Séamus Brennan (; 16 February 1948 – 9 July 2008) was an Irish Fianna Fáil politician who served as Minister for Arts, Sport and Tourism from 2007 to 2008, Minister for Social and Family Affairs from 2004 to 2007, Minister for Transport from 1989 to 1992 and 2002 to 2004, Government Chief Whip from 1997 to 2002, Minister of State at the Department of Enterprise and Employment from 1993 to 1994, Minister for Education from 1992 to 1993 and Minister of State at the Department of Industry and Commerce from 1987 to 1989. He served as a Teachta Dála (TD) for the Dublin South constituency from 1981 to 2008. He also served as a Senator from 1977 to 1981, after being nominated by the Taoiseach.

Early life
Brennan was born in Galway in 1948. He was educated at St. Joseph's Patrician College in Galway. He attended University College Galway, graduating with a Bachelor of Commerce in 1968 and a Bachelor of Arts (Economics) the following year. He attended University College Dublin too. He qualified as an accountant. Brennan found an interest in politics during his teens when he canvassed for Fianna Fáil during elections. In 1973, he succeeded Tommy Mullins as General Secretary of Fianna Fáil. He began to revamp the party structure; this included setting up a youth section and a national executive. He studied and was impressed by the 1976 United States presidential election. He applied new techniques such as marketing strategies and opinion polls to the 1977 general election. This resulted in the biggest-ever parliamentary majority for any party; Fianna Fáil and Jack Lynch were back in power with a 20-seat majority. Brennan was appointed to Seanad Éireann as a Senator.

Political career
In 1979, Brennan supported George Colley in the Fianna Fáil leadership contest caused by the retirement of Jack Lynch. However, Charles Haughey was narrowly elected as leader and a new Secretary General of the party was appointed. At the 1981 general election, Brennan was elected to Dáil Éireann for the Dublin South constituency and was returned at every subsequent election until his death in 2008. In the early 1980s, he was a prominent member of the Gang of 22 who tried unsuccessfully to wrest control of the Fianna Fáil party from Haughey. He supported Colley and later Desmond O'Malley in various leadership heaves during those years. It was widely expected that Brennan would join the Progressive Democrats when they were founded by O'Malley in 1985, but instead he remained within Fianna Fáil.
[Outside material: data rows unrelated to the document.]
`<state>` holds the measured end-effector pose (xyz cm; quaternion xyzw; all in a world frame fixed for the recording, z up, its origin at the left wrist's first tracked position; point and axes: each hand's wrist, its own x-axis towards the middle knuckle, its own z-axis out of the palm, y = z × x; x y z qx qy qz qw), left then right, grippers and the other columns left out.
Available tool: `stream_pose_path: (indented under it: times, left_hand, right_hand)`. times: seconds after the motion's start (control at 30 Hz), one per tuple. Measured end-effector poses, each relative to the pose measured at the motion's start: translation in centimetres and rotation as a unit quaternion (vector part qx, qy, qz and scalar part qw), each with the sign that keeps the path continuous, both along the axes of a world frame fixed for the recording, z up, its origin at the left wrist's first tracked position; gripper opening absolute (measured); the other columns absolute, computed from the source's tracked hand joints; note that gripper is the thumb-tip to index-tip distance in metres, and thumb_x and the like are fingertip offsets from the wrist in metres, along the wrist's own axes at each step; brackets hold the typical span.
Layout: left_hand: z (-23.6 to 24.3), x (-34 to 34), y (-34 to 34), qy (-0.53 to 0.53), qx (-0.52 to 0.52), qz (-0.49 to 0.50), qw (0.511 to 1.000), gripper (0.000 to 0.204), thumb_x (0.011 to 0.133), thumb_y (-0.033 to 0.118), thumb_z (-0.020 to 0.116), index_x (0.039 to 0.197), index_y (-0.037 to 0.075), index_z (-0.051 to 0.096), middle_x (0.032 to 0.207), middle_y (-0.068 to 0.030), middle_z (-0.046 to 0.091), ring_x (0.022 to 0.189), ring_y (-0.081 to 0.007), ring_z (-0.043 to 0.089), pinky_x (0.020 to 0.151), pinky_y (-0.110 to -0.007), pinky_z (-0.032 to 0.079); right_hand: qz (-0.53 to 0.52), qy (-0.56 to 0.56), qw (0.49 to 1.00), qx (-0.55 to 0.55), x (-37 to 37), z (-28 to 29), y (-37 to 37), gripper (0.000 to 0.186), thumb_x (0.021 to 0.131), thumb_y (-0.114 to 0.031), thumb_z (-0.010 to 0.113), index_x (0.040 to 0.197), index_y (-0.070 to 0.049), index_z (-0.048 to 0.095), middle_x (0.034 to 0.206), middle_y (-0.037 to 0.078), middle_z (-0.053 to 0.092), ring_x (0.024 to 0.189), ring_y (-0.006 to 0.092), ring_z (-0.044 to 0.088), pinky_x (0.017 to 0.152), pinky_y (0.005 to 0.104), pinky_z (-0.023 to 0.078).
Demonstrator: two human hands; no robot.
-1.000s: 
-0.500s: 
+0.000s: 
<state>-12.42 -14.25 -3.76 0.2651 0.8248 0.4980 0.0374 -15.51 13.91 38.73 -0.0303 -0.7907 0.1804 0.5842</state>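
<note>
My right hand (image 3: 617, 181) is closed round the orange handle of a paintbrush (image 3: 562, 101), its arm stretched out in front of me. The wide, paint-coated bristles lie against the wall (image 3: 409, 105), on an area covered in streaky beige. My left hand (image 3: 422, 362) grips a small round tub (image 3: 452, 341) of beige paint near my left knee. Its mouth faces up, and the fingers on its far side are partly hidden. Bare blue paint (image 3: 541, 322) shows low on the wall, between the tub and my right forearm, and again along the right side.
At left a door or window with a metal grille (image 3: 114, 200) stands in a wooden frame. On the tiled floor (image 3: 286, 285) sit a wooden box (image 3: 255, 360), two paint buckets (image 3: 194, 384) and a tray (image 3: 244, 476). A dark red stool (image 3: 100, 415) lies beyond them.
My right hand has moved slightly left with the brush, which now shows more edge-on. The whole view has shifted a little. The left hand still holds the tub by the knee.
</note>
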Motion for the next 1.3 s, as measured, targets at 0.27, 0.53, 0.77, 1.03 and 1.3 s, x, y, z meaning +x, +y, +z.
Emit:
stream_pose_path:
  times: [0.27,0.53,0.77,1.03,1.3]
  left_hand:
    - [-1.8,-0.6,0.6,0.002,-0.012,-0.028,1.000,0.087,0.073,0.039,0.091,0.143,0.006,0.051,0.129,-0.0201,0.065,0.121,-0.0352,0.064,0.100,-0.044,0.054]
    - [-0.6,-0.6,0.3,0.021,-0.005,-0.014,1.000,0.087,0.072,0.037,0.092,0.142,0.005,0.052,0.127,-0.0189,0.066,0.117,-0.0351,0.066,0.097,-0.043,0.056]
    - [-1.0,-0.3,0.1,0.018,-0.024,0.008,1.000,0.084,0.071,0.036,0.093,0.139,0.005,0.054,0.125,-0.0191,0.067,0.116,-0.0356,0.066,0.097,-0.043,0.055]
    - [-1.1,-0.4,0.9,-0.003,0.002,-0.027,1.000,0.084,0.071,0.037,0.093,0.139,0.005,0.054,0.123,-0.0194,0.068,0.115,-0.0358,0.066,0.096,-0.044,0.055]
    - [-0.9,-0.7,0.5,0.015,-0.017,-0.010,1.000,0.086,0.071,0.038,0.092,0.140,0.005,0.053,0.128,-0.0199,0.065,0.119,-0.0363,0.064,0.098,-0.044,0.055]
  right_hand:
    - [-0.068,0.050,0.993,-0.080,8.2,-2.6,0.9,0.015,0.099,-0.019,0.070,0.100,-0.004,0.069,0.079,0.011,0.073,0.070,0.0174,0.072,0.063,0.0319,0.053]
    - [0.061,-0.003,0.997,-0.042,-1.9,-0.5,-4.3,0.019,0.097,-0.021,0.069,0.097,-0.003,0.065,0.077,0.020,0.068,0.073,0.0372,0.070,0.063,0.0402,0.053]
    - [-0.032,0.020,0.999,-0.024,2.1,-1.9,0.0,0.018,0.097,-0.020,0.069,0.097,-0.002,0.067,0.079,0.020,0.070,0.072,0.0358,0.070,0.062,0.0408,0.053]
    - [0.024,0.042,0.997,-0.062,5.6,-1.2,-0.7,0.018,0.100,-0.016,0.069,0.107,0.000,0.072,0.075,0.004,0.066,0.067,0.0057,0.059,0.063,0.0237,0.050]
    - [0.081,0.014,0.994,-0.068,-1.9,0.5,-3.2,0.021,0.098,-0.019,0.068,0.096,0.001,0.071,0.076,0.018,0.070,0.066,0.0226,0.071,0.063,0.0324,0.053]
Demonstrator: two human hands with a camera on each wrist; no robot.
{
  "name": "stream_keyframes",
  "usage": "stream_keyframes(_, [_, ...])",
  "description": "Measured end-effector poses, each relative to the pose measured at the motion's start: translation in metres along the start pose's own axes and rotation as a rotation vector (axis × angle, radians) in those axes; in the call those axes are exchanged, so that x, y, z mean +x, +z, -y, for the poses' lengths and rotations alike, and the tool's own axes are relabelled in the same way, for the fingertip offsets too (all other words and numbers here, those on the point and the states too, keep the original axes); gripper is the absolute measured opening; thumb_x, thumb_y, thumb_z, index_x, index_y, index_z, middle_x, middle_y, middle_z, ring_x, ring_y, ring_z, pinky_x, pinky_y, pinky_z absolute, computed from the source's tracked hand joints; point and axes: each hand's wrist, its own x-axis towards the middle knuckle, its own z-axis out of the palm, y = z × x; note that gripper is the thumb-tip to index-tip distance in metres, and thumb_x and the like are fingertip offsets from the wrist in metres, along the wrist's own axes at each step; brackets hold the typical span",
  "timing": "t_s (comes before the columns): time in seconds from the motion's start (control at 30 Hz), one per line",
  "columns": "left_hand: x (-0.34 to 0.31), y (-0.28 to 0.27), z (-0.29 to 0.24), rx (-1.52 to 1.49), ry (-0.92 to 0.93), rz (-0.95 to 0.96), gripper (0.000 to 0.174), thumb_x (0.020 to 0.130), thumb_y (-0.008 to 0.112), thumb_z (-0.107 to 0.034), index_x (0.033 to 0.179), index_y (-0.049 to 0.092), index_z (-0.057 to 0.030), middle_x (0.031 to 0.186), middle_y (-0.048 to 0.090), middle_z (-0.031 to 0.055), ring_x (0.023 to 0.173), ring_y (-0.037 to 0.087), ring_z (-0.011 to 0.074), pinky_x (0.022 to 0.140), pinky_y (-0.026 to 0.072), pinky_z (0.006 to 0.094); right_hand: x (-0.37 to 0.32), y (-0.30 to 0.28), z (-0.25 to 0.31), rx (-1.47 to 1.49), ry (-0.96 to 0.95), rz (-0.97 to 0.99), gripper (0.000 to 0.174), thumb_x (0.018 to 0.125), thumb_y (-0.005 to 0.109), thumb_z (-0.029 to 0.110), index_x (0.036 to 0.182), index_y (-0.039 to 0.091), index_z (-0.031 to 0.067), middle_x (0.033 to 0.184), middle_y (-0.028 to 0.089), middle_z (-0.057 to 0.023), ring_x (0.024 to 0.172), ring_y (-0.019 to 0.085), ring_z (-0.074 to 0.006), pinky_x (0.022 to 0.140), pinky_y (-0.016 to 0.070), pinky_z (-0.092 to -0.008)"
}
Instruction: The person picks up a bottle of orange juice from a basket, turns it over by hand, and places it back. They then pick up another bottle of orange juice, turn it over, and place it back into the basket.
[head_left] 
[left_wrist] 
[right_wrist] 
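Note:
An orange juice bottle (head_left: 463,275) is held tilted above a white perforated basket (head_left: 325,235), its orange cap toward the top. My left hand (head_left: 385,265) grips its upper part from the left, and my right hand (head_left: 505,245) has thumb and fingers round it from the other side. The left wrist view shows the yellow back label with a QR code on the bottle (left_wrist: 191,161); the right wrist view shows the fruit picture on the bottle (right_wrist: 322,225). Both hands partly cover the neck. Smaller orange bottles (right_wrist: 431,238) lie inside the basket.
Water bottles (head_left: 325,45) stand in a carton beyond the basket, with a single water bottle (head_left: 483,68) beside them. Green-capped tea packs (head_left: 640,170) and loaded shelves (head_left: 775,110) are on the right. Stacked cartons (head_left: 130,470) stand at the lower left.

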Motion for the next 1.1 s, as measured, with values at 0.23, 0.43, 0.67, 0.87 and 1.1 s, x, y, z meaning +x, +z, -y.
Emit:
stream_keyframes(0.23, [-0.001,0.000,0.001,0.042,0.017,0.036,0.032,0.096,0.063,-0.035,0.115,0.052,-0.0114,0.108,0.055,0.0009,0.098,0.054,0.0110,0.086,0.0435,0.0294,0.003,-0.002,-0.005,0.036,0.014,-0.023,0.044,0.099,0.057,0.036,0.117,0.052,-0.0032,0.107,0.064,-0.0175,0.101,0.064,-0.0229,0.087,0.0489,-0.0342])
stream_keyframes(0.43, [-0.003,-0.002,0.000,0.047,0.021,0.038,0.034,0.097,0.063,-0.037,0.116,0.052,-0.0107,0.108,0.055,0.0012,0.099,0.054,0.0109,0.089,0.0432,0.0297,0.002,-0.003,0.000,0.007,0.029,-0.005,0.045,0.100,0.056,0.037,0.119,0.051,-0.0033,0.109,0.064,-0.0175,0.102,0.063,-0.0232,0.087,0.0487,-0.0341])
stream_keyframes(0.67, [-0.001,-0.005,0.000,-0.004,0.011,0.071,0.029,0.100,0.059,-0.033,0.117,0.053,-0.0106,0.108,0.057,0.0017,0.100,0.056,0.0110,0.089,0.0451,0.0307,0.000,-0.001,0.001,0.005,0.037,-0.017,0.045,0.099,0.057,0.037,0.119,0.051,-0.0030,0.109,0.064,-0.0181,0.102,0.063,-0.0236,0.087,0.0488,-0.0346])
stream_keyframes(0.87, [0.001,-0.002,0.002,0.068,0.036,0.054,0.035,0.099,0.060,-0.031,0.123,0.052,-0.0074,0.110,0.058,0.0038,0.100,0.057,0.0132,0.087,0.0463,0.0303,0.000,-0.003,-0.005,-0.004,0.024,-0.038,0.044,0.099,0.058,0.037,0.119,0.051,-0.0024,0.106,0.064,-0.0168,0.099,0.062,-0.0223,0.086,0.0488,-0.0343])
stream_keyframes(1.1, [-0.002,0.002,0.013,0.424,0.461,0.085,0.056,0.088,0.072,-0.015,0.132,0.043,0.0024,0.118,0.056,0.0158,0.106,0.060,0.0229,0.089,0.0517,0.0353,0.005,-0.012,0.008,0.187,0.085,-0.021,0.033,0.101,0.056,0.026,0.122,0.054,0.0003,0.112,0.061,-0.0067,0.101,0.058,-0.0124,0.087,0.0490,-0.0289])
In 1987, Fianna Fáil party were returned to office and Brennan was appointed Minister of State with responsibility for Trade and Marketing. In 1989, he became a full cabinet Minister when he was appointed Minister for Tourism and Transport. In 1991, his brief was widened when the Communications portfolio came under his control. In 1992, Albert Reynolds succeeded Haughey as Taoiseach. Brennan was one of the few ministers in Haughey's Cabinet who remained in Reynolds' new government. He was appointed Minister for Education. In 1993, a Fianna Fáil–Labour Party coalition came to power and Brennan was demoted to Minister of State for Commerce and Technology. He remained in this position until 1994.

In 1995, Fianna Fáil were again in opposition, and the new party leader Bertie Ahern designated Brennan as Opposition Spokesperson for Transport, Energy and Communications. In 1997, Fianna Fáil returned to power and Brennan became Minister of State at the Department of the Taoiseach. He became the Minister for Transport in 2002.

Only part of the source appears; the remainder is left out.